Brain and Tissue Procedures:

• Brain lesion: A deliberate injury or destruction of a specific brain region to investigate its role in behavior, cognition, and physiological processes. Lesion studies help map functions to particular brain areas.
• Brain perfusion fixation: A tissue-preservation method in which a fixative solution is perfused through the circulatory system, stabilizing the brain’s structure for microscopic examination. This technique ensures that cellular and tissue-level details are well-preserved.
• Brain slice: The preparation of thin, ex vivo sections of brain tissue for detailed examination. Brain slices can be used for electrophysiological recordings, imaging, and testing pharmacological agents, providing insights into local circuit properties.

Fields

• Type: the type of procedure (required).
• Subject: The subject the procedure was performed on (required).
• Notes: Notes of the procedure.
• Date and time: Date and time the procedure was performed.
• Consumable stock: Consumable stock used in the procedure.
• Hardware device: Hardware device used to perform the procedure.
• Brain region: Target brain region where the procedure was performed.
• Coordinates system: The Coordinate system - see a description of the options below.
• Coordinates: Where the procedure is performed. Learn more about the specific values on the documentation website.
• Type details: Each type has a number of specific fields for that procedure type.

Coordinates systems

• External XYZ Coordinates with Angles: A three-dimensional Cartesian coordinate system using absolute positions relative to an external reference point.

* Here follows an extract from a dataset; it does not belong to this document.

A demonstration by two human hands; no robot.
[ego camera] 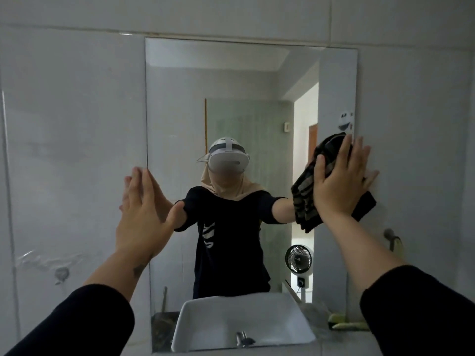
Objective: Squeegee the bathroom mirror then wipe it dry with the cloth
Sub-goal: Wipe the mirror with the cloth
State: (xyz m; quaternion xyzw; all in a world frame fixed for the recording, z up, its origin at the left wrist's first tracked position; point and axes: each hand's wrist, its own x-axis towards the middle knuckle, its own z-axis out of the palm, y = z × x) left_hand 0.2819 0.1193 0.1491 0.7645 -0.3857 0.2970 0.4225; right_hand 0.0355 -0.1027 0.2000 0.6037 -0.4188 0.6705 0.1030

It includes specific coordinates (X, Y, Z) and angles (X angle, Y angle, Z angle) to describe orientation and position in space, making it ideal for precise, global positioning tasks in research and clinical settings.
• Stereotaxic Bregma-Based Absolute Coordinates: Utilizes the Bregma point as a primary reference for absolute positioning within the skull. This system includes anteroposterior (AP), mediolateral (ML), and dorsoventral (DV) coordinates, along with their corresponding angles, enabling precise targeting and measurement from the Bregma landmark.
• Stereotaxic Bregma-Based Surface Coordinates with Depth: Measures coordinates from the surface of the brain at the Bregma point, incorporating depth and rotation adjustments. This system is particularly useful for applications where interventions or measurements need to accommodate the curvature of the brain's surface.
• Stereotaxic Lambda-Based Absolute Coordinates: Anchors measurements to the Lambda, a secondary cranial landmark, providing a set of absolute coordinates. Like the Bregma system, it includes AP, ML, and DV coordinates and their angles, offering an alternative reference point for varied setups.
• Stereotaxic Lambda-Based Surface Coordinates with Depth: Similar to the Bregma brain surface system, but using Lambda as the reference. It includes coordinates adjusted to the brain's surface at Lambda, depth, and rotation, useful for targeting specific areas near the occipital part of the brain.
• Stereotaxic XYZ Absolute Coordinates: A comprehensive three-dimensional coordinate system based on stereotaxic principles, using X, Y, and Z coordinates along with their corresponding angles. This system allows for precise navigation and localization within a stereotaxic frame, supporting complex brain mapping and intervention tasks.
• Stereotaxic Surface XY Surface Coordinates with Depth: Focuses on two-dimensional positioning on the brain's surface, using X and Y coordinates and their angles. It also includes depth and rotation measurements, suitable for experiments requiring lateral and anteroposterior precision without full three-dimensional depth.

Permissions

Procedures inherits permissions from projects via the subject associate with the entry. For more information on permissions, please visit the permissions page.

Procedure API Access

The API allows for programmable access to Procedures, enabling you to read, edit, and delete procedures through the API. For details about the procedure's fields and data structure, refer to the API documentation of the Procedure API endpoint.